**What is needed**.
When you write out the listing, keep every character and omit the pictures.

**Given data**.
- - - - - - -

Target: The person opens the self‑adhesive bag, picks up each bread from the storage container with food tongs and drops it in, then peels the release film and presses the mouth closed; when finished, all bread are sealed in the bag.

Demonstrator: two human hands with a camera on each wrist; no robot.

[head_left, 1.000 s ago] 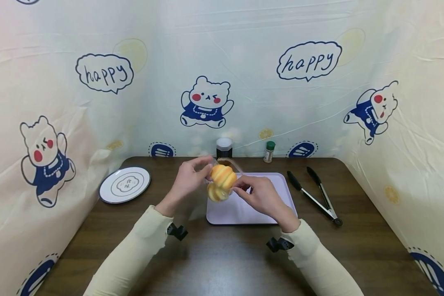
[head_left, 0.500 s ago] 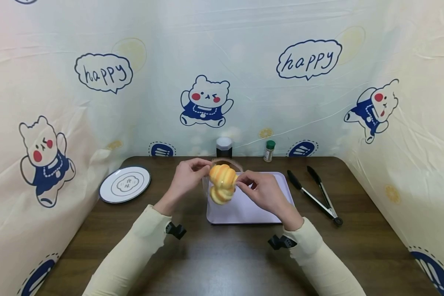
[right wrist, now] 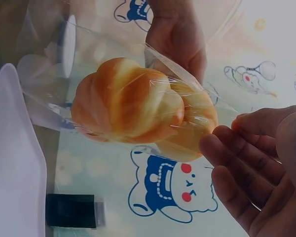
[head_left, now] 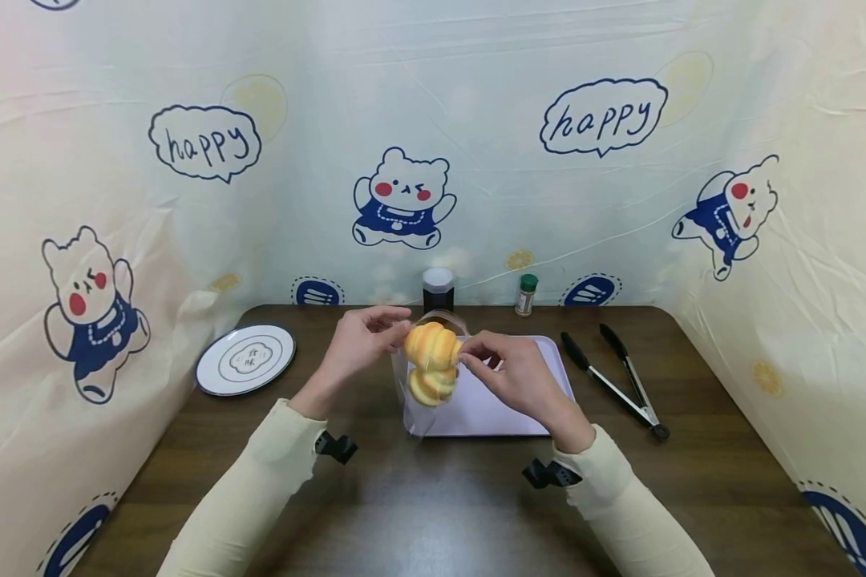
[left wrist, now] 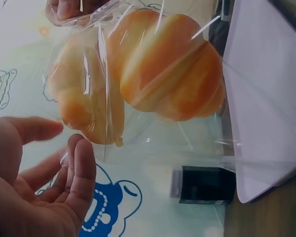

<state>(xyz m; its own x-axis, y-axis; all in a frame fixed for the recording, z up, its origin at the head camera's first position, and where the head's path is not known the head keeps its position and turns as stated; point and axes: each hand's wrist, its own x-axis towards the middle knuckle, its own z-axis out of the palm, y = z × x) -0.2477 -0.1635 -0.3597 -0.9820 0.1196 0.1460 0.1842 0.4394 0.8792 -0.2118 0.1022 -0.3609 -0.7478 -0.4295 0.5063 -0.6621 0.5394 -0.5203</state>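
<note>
A clear plastic bag (head_left: 413, 410) hangs between my hands, with two striped, twisted bread rolls in it: an upper roll (head_left: 433, 344) and a lower one (head_left: 433, 386). My left hand (head_left: 364, 340) holds the bag's top edge on the left, thumb and fingers close together at the film. On the other side my right hand (head_left: 508, 373) pinches the film beside the upper roll. Close up in the right wrist view, the thumb and index finger of the right hand (right wrist: 261, 158) meet at the bag's edge. The left wrist view has the rolls (left wrist: 167, 69) pressed against the shiny film.
Behind the bag lies a lilac tray (head_left: 501, 409). Metal tongs (head_left: 624, 389) with black ends rest to its right, and a white plate (head_left: 244, 361) is at the left. A dark jar (head_left: 438, 292) with a pale lid and a green-capped bottle (head_left: 525, 295) stand at the back.
The bag has straightened, its lower film now hanging down over the tray's front left corner. The rolls have turned and shifted slightly downward. My left hand has moved a little to the left.
</note>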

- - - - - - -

**Output for this task**.
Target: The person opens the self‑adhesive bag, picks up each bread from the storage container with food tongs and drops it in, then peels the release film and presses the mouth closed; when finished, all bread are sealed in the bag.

Demonstrator: two human hands with a camera on each wrist; no robot.

[head_left, 1.000 s ago] 
[head_left, 0.500 s ago] 
[right wrist, now] 
[head_left, now] 
[left wrist, now] 

<state>(xyz m; its own x-axis, y-axis; all in a frame fixed for the recording, z up, its origin at the head camera's first position, and where the head's path is not known the head keeps its position and turns as stated; point and axes: each hand's wrist, its own x-axis towards the middle knuckle, its own z-axis out of the palm, y = z × x) -0.2477 -0.1635 -0.3597 -0.9820 0.1196 0.1460 0.1842 0.4394 0.8792 -0.2118 0.1022 -0.3609 -0.7478 -0.4295 0.5063 -0.6621 0.5394 -0.5203</state>
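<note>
A clear plastic bag (head_left: 413, 410) hangs between my hands, with two striped, twisted bread rolls in it: an upper roll (head_left: 433, 344) and a lower one (head_left: 433, 386). My left hand (head_left: 364, 340) holds the bag's top edge on the left, thumb and fingers close together at the film. On the other side my right hand (head_left: 508, 373) pinches the film beside the upper roll. Close up in the right wrist view, the thumb and index finger of the right hand (right wrist: 261, 158) meet at the bag's edge. The left wrist view has the rolls (left wrist: 167, 69) pressed against the shiny film.
Behind the bag lies a lilac tray (head_left: 501, 409). Metal tongs (head_left: 624, 389) with black ends rest to its right, and a white plate (head_left: 244, 361) is at the left. A dark jar (head_left: 438, 292) with a pale lid and a green-capped bottle (head_left: 525, 295) stand at the back.
The bag has straightened, its lower film now hanging down over the tray's front left corner. The rolls have turned and shifted slightly downward. My left hand has moved a little to the left.
</note>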

The answer has been fully written out.